- Records supplied:
——

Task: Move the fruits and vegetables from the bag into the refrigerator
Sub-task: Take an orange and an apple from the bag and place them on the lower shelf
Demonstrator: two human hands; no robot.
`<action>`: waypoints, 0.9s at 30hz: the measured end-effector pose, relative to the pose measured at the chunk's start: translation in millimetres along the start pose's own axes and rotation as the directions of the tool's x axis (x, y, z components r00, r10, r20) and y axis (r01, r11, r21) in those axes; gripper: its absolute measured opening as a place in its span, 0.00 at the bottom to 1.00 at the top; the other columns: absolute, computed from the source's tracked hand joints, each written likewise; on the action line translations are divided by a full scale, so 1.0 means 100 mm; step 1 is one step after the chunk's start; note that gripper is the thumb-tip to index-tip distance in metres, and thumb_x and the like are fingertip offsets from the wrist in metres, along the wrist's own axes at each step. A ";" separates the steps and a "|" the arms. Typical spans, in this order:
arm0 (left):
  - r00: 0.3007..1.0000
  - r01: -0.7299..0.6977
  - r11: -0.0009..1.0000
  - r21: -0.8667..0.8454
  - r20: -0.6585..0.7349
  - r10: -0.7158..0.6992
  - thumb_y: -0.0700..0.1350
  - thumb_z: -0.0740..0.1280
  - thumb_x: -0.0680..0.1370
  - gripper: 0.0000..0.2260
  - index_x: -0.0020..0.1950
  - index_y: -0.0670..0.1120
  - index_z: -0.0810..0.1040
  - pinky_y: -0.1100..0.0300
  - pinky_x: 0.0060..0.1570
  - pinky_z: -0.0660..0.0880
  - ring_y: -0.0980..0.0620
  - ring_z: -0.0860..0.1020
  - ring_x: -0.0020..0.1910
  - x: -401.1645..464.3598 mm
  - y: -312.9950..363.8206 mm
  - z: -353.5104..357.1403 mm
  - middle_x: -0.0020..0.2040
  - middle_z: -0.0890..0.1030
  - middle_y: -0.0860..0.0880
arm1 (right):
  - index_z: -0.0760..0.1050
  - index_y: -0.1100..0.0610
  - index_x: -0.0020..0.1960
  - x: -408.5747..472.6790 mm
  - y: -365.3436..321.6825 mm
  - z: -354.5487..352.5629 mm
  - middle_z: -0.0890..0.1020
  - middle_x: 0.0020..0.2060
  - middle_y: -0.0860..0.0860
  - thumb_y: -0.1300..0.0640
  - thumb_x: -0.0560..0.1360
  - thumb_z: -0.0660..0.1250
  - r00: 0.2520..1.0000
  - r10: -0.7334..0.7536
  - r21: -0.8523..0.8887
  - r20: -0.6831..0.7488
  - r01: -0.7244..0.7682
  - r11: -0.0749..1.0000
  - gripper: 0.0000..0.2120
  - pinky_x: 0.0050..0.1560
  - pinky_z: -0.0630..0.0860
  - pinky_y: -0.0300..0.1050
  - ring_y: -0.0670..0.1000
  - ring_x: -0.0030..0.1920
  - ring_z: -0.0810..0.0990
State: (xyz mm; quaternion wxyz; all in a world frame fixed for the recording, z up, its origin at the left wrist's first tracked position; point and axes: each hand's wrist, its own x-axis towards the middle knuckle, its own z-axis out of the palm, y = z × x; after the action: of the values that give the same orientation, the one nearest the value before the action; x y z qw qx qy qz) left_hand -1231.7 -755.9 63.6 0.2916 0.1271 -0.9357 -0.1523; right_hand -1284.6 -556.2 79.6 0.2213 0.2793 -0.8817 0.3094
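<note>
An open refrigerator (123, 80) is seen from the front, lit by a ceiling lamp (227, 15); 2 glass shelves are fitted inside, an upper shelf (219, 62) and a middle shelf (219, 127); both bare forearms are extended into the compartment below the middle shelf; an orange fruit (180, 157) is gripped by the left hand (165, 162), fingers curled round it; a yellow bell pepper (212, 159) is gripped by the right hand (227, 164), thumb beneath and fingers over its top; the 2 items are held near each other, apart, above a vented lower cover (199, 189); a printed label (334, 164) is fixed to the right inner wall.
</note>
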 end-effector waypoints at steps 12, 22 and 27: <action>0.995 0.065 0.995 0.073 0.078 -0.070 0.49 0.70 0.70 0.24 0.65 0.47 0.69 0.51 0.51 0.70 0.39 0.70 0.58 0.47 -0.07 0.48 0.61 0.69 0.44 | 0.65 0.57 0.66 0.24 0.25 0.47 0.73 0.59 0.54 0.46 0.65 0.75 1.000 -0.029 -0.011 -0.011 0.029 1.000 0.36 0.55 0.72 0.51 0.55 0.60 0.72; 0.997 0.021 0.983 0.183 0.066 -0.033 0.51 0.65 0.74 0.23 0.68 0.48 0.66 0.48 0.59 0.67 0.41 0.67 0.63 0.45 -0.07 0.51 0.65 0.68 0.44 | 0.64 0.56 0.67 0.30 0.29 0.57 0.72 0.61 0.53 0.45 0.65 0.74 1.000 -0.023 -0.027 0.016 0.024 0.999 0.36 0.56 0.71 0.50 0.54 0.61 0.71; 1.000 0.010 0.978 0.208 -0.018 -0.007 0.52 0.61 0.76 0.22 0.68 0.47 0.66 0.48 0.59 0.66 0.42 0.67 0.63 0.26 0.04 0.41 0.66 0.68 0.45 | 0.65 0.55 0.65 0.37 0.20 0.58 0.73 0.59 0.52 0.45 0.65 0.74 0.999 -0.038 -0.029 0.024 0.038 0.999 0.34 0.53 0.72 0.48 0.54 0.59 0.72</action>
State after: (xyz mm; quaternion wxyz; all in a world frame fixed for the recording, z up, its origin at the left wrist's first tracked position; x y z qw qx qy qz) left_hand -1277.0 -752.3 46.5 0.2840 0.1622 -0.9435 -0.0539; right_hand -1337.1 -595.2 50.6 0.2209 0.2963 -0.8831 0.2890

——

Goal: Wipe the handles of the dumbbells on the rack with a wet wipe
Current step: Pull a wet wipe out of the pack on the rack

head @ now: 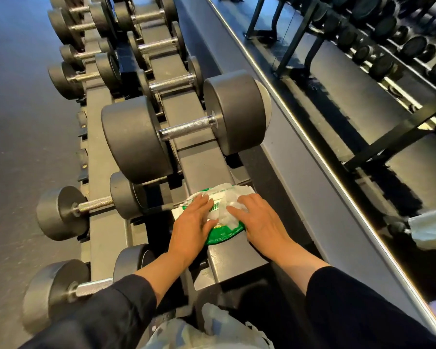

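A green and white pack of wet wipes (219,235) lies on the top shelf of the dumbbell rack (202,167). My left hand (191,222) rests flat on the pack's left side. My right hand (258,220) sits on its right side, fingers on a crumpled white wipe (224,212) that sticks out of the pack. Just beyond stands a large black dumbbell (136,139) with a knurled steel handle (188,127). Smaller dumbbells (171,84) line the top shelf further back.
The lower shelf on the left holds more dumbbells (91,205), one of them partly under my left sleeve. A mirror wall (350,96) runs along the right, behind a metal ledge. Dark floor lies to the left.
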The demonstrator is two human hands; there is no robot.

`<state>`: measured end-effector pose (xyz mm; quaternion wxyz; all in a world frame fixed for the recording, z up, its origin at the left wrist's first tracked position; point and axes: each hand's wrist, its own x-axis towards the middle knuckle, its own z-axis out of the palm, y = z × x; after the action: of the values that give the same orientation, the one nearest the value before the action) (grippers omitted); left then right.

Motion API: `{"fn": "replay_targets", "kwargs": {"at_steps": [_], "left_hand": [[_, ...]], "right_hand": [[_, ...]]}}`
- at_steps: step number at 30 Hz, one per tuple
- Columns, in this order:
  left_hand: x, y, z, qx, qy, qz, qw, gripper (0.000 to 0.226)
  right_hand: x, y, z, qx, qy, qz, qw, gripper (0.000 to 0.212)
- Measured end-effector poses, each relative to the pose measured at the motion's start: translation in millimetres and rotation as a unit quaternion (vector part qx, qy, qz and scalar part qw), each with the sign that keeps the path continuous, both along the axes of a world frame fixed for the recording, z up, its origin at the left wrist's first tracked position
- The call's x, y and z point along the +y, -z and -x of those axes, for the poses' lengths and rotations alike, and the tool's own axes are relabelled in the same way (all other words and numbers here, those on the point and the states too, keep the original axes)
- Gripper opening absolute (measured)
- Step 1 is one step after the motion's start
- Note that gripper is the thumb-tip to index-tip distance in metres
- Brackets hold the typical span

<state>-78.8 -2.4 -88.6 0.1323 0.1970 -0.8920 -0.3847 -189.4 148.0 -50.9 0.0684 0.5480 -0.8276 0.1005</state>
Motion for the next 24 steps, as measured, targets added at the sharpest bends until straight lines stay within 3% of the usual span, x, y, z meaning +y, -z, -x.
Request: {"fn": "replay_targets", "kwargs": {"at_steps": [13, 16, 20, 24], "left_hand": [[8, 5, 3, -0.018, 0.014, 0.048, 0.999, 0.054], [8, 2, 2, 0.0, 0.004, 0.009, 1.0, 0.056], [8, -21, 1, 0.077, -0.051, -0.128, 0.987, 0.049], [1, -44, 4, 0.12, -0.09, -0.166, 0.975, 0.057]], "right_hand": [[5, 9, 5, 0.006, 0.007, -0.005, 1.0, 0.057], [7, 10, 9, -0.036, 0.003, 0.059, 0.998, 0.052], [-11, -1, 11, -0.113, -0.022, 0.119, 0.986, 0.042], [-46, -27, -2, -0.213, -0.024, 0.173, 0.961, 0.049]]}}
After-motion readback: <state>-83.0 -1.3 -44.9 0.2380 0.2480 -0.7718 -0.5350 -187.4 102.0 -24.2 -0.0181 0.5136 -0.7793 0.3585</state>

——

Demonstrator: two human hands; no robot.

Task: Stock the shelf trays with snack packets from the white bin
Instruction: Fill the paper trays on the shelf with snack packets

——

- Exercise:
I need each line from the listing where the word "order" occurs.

- Response for this exercise:
`<action>`: waypoints, 0.9s at 30hz: the measured end-effector pose, relative to the pose measured at the chunk's start: translation in millimetres along the start pose's own axes and rotation as the directions of the tool's x axis (x, y, z components r00, r10, r20) and y axis (r01, r11, r21) in those axes; gripper: its absolute measured opening as a place in its span, 0.00 at the bottom to 1.00 at the top; the other columns: absolute, computed from the source's tracked hand joints, each written likewise; on the action line translations are divided by a full scale, so 1.0 means 100 mm; step 1 is one step after the chunk's start; note that gripper is the thumb-tip to index-tip distance in metres, and thumb_x and the like are fingertip offsets from the wrist in metres, along the wrist's own axes at each step. A ";" separates the steps and a "|" the arms. Typical spans, in this order:
- Columns, in this order:

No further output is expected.